◆ **Task prompt**: Below are some records. Say in a single number how many of their lines include the word "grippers".

** Supplied records follows **

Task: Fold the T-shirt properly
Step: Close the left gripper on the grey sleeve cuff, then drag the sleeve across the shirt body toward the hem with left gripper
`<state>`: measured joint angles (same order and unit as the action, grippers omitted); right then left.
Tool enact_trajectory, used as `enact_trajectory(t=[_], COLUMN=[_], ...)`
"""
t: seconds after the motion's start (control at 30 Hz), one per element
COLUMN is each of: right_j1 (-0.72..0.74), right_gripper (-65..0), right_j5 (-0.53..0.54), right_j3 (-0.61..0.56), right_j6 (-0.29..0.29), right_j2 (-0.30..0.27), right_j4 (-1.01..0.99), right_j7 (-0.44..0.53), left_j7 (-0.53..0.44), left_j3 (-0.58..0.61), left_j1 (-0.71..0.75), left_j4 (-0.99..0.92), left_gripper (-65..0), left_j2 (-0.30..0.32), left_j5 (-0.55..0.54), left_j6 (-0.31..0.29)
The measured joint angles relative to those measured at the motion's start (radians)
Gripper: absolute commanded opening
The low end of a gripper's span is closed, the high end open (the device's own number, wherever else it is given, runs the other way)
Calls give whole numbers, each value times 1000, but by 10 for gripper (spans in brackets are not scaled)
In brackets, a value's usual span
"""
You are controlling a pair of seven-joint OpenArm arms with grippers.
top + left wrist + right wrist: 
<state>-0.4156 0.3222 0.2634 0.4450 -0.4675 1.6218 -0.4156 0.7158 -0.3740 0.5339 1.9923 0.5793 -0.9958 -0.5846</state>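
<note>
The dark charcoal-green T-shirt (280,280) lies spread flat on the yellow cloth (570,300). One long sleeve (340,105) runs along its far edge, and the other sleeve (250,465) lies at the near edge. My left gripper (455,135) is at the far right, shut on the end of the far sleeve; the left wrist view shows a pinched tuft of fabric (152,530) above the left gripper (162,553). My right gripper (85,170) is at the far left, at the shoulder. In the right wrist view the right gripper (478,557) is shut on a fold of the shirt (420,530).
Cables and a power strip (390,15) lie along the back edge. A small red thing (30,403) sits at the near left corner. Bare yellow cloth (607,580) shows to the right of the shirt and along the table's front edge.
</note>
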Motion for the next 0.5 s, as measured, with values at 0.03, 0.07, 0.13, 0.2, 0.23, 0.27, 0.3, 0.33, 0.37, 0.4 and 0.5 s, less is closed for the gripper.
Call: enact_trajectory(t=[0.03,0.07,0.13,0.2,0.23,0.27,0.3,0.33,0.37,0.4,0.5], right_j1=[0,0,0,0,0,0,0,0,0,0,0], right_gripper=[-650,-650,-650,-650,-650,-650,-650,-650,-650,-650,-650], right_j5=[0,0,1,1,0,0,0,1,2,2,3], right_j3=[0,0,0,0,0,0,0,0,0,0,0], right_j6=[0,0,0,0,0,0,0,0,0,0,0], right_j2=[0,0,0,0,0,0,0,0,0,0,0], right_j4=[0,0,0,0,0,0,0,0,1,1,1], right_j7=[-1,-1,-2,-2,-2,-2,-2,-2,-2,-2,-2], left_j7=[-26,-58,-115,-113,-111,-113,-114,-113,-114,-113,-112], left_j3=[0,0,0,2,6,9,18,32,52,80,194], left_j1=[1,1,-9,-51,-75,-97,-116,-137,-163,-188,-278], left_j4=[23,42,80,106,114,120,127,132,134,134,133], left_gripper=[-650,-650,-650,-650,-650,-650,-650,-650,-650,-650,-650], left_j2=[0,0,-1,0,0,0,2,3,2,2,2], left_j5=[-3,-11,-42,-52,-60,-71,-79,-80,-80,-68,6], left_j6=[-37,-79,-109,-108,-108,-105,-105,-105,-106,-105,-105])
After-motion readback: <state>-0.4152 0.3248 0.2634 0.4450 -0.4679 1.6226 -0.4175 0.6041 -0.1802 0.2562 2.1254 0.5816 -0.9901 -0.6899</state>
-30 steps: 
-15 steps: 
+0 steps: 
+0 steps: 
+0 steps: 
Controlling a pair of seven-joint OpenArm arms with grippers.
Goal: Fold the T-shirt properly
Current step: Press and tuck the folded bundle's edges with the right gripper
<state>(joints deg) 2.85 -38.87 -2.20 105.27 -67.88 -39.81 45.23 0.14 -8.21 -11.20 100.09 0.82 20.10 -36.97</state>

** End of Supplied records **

◆ **Problem solution**: 3